From what I can see, you could build a fair-sized router or security device using only one or two Cswitch devices, a honking-big TCAM, and a fast PowerPC. In fact, in one design exercise, Cswitch was able to build a 4 x 10GbE Ethernet-MPLS Switch that handled Ethernet termination, frame parsing and header field extraction, MPLS encapsulation, and most other must-have features using only one of their devices. According to Cswitch, the design did not use up all the logic resources on the chip and it still managed to do the work of at least three equivalent-priced Virtex-5 FPGAs.
The CS90 power consumption varies according to how many logic elements are actually used, how fast they are clocked, and other application-specific details. In some of the initial tests, the chip dissipated around 15 W when configured as a 40 Gbit/s traffic manager. Other applications that used more on-chip resources and pushed the I/O elements harder could roughly double its power draw but the processor-style packaging (rated for 100 W) they’ve housed it in should be more than up to the job.
For all its promise, the Cswitch architecture raises several concerns that I think will have to be addressed before it finds any widespread market acceptance. The first issue that comes to mind is whether Cswitch has provided the hardware and software resources that will allow designers to quickly become comfortable with the technology and begin to use it effectively.
If the unusual nature of Cswitch architecture gives you unsettling thoughts about what it’s going to take to program/configure it, you’re not alone. When I raised my concerns Cswitch said that they’ve come up with as set of development tools that have similar look and feel to Brand X and Brand A tools to generate Verilog/VHDL files that are passed to a piece of software from Magma that handles front-end placement and synthesis. Timing analysis is derived from Magma QuartzTime technology which can be used to drive constraint-driven synthesis, place, and route.

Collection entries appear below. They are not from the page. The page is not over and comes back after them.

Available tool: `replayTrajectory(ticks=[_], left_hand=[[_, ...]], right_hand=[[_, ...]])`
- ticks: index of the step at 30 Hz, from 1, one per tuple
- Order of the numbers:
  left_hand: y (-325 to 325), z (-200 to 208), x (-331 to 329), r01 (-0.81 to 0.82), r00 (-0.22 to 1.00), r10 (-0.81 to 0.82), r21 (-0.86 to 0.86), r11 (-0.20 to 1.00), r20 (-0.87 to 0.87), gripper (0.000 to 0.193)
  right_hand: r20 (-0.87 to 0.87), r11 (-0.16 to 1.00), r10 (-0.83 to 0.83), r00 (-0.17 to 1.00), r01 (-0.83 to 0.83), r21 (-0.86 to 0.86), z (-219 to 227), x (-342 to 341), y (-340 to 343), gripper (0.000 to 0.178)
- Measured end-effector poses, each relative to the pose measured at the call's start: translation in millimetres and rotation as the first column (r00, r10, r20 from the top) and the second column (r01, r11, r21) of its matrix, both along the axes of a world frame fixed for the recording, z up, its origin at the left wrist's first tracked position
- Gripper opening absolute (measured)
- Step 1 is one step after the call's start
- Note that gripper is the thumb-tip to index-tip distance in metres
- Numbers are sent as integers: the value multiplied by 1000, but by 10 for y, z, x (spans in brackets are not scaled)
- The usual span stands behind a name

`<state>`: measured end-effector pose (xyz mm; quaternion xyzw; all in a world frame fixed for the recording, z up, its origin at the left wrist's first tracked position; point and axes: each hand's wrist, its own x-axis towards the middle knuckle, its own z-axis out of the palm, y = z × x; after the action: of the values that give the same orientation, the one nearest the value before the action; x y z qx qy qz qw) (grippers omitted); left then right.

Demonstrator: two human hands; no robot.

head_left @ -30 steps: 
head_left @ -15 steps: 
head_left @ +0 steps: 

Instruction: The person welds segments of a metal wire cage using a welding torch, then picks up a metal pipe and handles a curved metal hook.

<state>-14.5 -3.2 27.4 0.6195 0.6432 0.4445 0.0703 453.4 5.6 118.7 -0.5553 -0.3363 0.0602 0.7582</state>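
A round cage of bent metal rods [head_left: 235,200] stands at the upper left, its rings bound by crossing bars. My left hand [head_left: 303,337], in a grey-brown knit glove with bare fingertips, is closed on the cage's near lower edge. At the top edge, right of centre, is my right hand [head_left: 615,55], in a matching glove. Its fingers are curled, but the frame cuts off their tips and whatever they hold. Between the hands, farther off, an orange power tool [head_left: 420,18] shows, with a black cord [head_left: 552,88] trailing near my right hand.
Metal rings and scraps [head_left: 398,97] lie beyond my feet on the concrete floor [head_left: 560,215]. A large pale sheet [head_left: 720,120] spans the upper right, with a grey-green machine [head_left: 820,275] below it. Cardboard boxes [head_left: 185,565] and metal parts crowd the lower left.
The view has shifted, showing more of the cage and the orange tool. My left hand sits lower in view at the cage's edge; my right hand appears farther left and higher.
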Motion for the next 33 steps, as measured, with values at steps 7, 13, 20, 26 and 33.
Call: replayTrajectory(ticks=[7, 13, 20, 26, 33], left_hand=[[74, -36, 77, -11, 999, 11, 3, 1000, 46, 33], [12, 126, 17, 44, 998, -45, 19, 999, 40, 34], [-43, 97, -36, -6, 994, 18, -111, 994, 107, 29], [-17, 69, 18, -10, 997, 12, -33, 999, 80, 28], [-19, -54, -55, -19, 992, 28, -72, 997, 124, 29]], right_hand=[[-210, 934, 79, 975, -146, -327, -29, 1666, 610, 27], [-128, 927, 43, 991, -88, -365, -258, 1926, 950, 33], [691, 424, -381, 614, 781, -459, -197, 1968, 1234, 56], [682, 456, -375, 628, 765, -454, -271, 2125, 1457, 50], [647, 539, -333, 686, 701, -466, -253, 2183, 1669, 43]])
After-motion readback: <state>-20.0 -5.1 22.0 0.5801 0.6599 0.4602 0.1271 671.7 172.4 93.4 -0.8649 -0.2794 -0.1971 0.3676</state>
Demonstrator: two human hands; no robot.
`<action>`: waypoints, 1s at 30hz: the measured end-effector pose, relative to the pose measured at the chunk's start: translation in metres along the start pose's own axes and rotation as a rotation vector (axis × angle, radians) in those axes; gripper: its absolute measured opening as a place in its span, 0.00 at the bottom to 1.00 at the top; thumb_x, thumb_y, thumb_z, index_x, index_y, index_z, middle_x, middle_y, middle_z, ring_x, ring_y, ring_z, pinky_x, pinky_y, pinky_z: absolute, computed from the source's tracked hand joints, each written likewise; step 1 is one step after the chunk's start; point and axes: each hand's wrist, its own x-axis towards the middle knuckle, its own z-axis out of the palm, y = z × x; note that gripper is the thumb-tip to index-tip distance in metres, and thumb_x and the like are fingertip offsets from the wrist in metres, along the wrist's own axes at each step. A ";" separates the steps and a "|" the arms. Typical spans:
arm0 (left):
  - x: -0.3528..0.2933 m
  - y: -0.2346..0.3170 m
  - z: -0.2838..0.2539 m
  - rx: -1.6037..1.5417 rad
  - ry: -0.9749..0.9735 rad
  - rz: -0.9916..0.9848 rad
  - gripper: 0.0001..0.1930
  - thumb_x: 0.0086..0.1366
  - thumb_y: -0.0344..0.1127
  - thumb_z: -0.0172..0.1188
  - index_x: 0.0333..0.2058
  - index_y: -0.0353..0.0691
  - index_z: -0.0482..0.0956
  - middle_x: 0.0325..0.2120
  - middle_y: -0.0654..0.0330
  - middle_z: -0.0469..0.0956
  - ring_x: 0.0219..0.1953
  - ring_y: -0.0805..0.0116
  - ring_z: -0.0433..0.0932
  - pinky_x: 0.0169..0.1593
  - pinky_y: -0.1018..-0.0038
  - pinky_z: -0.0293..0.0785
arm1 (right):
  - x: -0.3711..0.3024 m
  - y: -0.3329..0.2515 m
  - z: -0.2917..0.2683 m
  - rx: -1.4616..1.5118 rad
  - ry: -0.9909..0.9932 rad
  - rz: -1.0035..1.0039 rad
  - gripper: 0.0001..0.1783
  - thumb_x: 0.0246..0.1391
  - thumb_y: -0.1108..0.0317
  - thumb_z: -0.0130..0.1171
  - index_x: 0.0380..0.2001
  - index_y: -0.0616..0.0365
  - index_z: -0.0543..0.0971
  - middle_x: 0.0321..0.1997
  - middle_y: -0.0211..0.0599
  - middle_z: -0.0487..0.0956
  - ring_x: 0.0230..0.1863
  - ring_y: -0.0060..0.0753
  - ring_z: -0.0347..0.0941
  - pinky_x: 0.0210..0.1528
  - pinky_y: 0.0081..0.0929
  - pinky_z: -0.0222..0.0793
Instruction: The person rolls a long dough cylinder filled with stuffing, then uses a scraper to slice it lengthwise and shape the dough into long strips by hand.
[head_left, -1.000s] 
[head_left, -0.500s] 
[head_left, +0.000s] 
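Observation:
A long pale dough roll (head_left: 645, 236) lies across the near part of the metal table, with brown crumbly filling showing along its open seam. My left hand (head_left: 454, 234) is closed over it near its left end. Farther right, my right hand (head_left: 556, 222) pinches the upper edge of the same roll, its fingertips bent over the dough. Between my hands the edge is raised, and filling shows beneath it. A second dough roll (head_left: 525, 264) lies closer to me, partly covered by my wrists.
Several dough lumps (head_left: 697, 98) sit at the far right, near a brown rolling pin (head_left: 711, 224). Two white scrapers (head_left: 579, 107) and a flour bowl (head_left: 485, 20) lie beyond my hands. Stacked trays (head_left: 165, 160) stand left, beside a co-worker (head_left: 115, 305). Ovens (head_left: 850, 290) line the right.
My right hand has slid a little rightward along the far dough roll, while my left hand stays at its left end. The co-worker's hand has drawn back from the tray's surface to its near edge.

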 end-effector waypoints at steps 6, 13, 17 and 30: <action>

Nevertheless, Cswitch does admit that their architecture and development board are not quickly mastered by a designer who is simply used to dealing with FPGAs. They say that early experiences with customers have taught them that converting a pure LUT-based design to take full advantage of the chip architecture typically requires some cooperation/hand-holding with experts – at least for the moment. Now that the first products have hit the market, Cswitch is in the process of making improvements in their tools and developing a larger library of configurable reference designs that they hope will eliminate this expensive part of the sales cycle, for most applications. Whether or not they really accomplish this will be one of the deciding factors as to whether these devices actually gain market traction, or become an interesting science fair experiment.
I am also concerned about whether the device on-chip SerDes transceivers are robust enough to perform well in the less-than-ideal channel conditions that they’re likely to encounter in real-world applications. While I worry a bit about their reach in copper cabling, my main concern is how they will perform in the unruly environments of longer PCB traces and backplanes which can have all sorts of unpleasant attenuation, reflection and crosstalk.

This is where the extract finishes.